Proposal for a simplified pyvespa API
Simplification, embeddings and consistency
While experimenting with embeddings in pyvespa, I noticed that I could make significant improvements on the pyvespa API.
- Simplify the API for the most common and basic usage (one
default
schema, onedefault
query profile withroot
query profile type) while making it easy to configure more complex usage (multiple schemas, for example).
Before simplification:
from vespa.package import Document, Field, Schema, FieldSet, RankProfile, ApplicationPackage
document = Document(
fields=[
Field(name = "id", type = "string", indexing = ["attribute", "summary"]),
Field(name = "title", type = "string", indexing = ["index", "summary"], index = "enable-bm25"),
Field(name = "body", type = "string", indexing = ["index", "summary"], index = "enable-bm25")
]
)
msmarco_schema = Schema(
name = "msmarco",
document = document,
fieldsets = [FieldSet(name = "default", fields = ["title", "body"])],
rank_profiles = [RankProfile(name = "default", first_phase = "nativeRank(title, body)")]
)
app_package = ApplicationPackage(name = "msmarco", schema=msmarco_schema)
After simplification:
from vespa.package import Field, FieldSet, RankProfile, ApplicationPackage
app_package = ApplicationPackage(name = "msmarco")
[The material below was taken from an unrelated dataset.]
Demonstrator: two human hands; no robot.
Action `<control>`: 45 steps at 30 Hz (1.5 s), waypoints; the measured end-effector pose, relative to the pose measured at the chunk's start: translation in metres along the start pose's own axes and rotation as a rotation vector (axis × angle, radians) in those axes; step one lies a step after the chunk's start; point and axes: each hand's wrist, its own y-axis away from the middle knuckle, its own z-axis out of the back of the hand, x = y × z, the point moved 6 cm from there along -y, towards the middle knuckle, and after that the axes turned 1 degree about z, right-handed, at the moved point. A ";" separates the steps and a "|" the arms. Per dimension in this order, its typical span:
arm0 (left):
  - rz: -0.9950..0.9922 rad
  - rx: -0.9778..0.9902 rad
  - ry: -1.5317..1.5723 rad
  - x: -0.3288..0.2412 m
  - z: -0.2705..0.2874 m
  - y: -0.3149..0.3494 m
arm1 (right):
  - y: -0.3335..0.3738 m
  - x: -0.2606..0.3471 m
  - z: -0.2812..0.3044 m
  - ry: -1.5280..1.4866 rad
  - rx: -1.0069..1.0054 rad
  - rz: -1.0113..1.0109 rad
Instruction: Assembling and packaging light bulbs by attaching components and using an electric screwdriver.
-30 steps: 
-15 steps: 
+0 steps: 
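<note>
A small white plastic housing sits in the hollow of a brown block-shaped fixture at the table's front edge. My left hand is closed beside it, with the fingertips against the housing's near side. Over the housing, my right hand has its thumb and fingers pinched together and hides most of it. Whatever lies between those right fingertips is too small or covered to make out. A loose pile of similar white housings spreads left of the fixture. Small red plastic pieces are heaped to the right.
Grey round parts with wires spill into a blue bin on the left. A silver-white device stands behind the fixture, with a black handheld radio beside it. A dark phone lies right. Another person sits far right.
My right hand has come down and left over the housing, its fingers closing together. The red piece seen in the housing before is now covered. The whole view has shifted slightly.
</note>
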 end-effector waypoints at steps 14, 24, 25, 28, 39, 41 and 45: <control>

app_package.schema.add_field(
Field(name = "id", type = "string", indexing = ["attribute", "summary"]),
Field(name = "title", type = "string", indexing = ["index", "summary"], index = "enable-bm25"),
Field(name = "body", type = "string", indexing = ["index", "summary"], index = "enable-bm25")
)
app_package.schema.add_field_set(FieldSet(name = "default", fields = ["title", "body"]))
app_package.schema.add_rank_profile(RankProfile(name = "default", first_phase = "nativeRank(title, body)"))
When required we can use a similar pattern to deal with multiple schemas use cases where the .schema
attribute is short for .schemas("default")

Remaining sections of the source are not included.